5.6 Quick Regional OSSEs on Cubesat Based IR/MW Sounders on Local Severe Storm Forecasts

Tuesday, 24 January 2017: 11:45 AM
607 (Washington State Convention Center )
Zhenglong Li, CIMSS/Univ. of Wisconsin, Madison, WI; and J. Li, P. Wang, A. Lim, T. J. Schmit, J. Li, F. W. Nagle, R. Atlas, S. A. Boukabara, T. Pagano, W. J. Blackwell, and J. Pereira

As the Nation’s next generation polar orbiting operational environmental satellite system, the Joint Polar Satellite System (JPSS) will provide continuous observations of the atmosphere in the afternoon orbit (1330 local overpass time) over the next two decades. These observations will provide critical support toward NOAA’s goal of the Weather-Ready Nation. Each of the four JPSS satellites will have a design life of 7 years, resulting in about 2 years of overlap between two consecutive satellites. However, the current constellation is fragile, with the possibility of a gap in critical sounder data should the Suomi-NPP satellite fail before JPSS-1 is launched; or in the event of a launch failure before NOAA is able to deploy a more robust afternoon polar-orbiting constellation by the 2020’s.  Should one or more instruments or launch system fails, it could be detrimental to operational weather forecasts. CubeSat based infrared (IR) or microwave (MW) sounders, with the great advantage of being cost effective, could be used to mitigate the risk. For example, the Jet Propulsion Laboratory’s (JPL’s) Cubesat Infrared Atmospheric Sounder (CIRAS) measures hyperspectral IR radiances near 5 micron. Despite of much fewer channels (625 total) and reduced coverage than the Cross-track Infrared Sounder (CrIS), multiple CubeSats could be launched into one or more orbits to increases the number of observations for assimilation, while maintaining an overall low cost. In the loss of the Advanced Technology Microwave Sounder (ATMS), the Lincoln Laboratory’s Micro-sized Microwave Atmospheric Satellite-2 (MicroMAS-2) could be used to mitigate the risk.

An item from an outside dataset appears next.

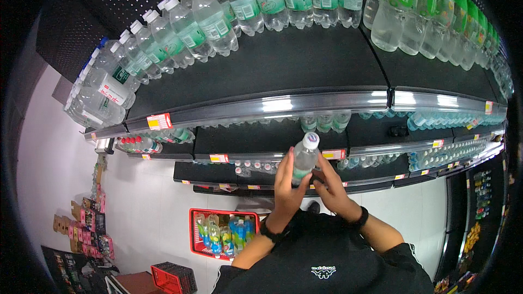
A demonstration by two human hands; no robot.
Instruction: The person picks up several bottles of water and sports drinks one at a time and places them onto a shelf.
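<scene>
A clear water bottle [305, 158] with a white cap and a pale green label stands upright between my hands, in front of the shelves. My left hand [287, 184] grips its left side, thumb across the lower front. On the other side, the fingers of my right hand [331, 189] curl against the bottle near its base. Behind it, a few similar bottles [325, 123] stand on the middle shelf. Rows of matching green-labelled bottles [217, 20] line the back of the top shelf [261, 68].
Green-wrapped bottle packs [425, 13] fill the upper right, and large bottles [103, 95] the far left. On the floor stand a red basket [192, 231] of blue and green bottles and a stack of dark baskets [173, 279]. Pink boxes [87, 223] are piled at left.
</scene>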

In this study, quick regional observing system simulation experiment (OSSE) studies are conducted to 1) evaluate the impact of the CIRAS and MicroMAS-2 on local severe storm forecasts, 2) determine whether they are capable of mitigating the risk in losing CrIS and/or ATMS on JPSS, and 3) determine the optimal configuration of the CubeSat orbits, such as how many orbits and how many CubeSat in each orbit. Details about the CubeSat orbit simulator, the radiance observation simulation, the nature run generation, and the initial results of the impact study will be presented.